Critics, led by the US, have accused China of keeping the yuan's value artificially low to boost exports, and have called on Beijing to let the currency appreciate faster against the greenback.

The yuan has strengthened about seven percent against the dollar since June 2010 when Beijing vowed to let the currency trade more freely, although critics say it is undervalued by about 30 percent.

But a decline in global trade may see Beijing change course on its policy to let the yuan, also known as the renminbi, continue strengthening against the dollar, Tsang told The Wall Street Journal.

"I think, maybe the renminbi at the present trade pattern has reached a more optimal level," Tsang was quoted as saying in remarks published Thursday.

"(China is) engineering the appreciation of the renminbi in relation to the trade portfolio without causing any serious rupture in the domestic economy."

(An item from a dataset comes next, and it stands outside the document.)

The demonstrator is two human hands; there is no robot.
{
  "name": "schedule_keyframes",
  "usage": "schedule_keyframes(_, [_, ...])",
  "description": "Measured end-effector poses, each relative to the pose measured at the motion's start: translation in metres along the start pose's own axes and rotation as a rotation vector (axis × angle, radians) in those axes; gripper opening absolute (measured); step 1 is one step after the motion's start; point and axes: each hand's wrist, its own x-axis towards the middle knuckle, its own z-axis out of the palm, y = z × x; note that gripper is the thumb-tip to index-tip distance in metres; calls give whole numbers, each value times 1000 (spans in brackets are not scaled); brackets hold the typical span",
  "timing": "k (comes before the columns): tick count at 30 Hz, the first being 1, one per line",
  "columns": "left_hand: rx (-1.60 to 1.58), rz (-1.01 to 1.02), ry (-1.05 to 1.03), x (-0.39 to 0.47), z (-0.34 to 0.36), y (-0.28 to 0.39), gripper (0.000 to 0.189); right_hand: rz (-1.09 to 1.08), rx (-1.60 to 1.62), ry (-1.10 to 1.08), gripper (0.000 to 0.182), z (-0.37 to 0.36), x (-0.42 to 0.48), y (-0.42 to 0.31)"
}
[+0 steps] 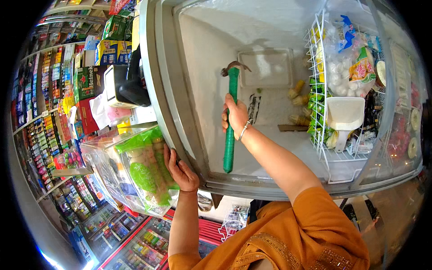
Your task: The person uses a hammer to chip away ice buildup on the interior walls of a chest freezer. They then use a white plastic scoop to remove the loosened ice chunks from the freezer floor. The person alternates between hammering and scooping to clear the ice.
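My right hand (235,113) grips the green wrapped handle of a claw hammer (228,148) inside an open chest freezer (165,87). The hammer's rusty head points towards the top of the view, near the freezer's pale inner wall. My left hand (182,171) rests with its fingers apart at the freezer's outer edge, against a clear plastic box that holds a green-printed bag (143,172). A shallow white tray (266,84) lies on the freezer floor beyond the hammer.
A white wire basket (322,135) on the right holds bagged frozen food (361,72) and a white scoop (345,113). Several yellowish pieces (298,96) and a flat brown strip (293,128) lie on the freezer floor. Stocked shop shelves and boxes (88,81) stand on the left.
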Motion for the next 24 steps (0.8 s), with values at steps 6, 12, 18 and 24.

Hong Kong's chief executive added that "I'm afraid all the ingredients for another slowdown in the global economy are coming."

"The lack of investor confidence and the slowdown of consumption both in Europe and America are not good signs," he said.

The semi-autonomous Chinese territory is acting as a test bed for the internationalisation of the yuan, a key part of Beijing's goal to turn the unit into a global currency rivaling the dollar.

Beijing approved the yuan's use to settle cross-border trade with Hong Kong in 2009.

Tsang also said the amount of yuan-denominated trade will continue to grow due to uncertainties over the volatility of the dollar and euro, but added that full convertibility in the yuan won't happen in the near future.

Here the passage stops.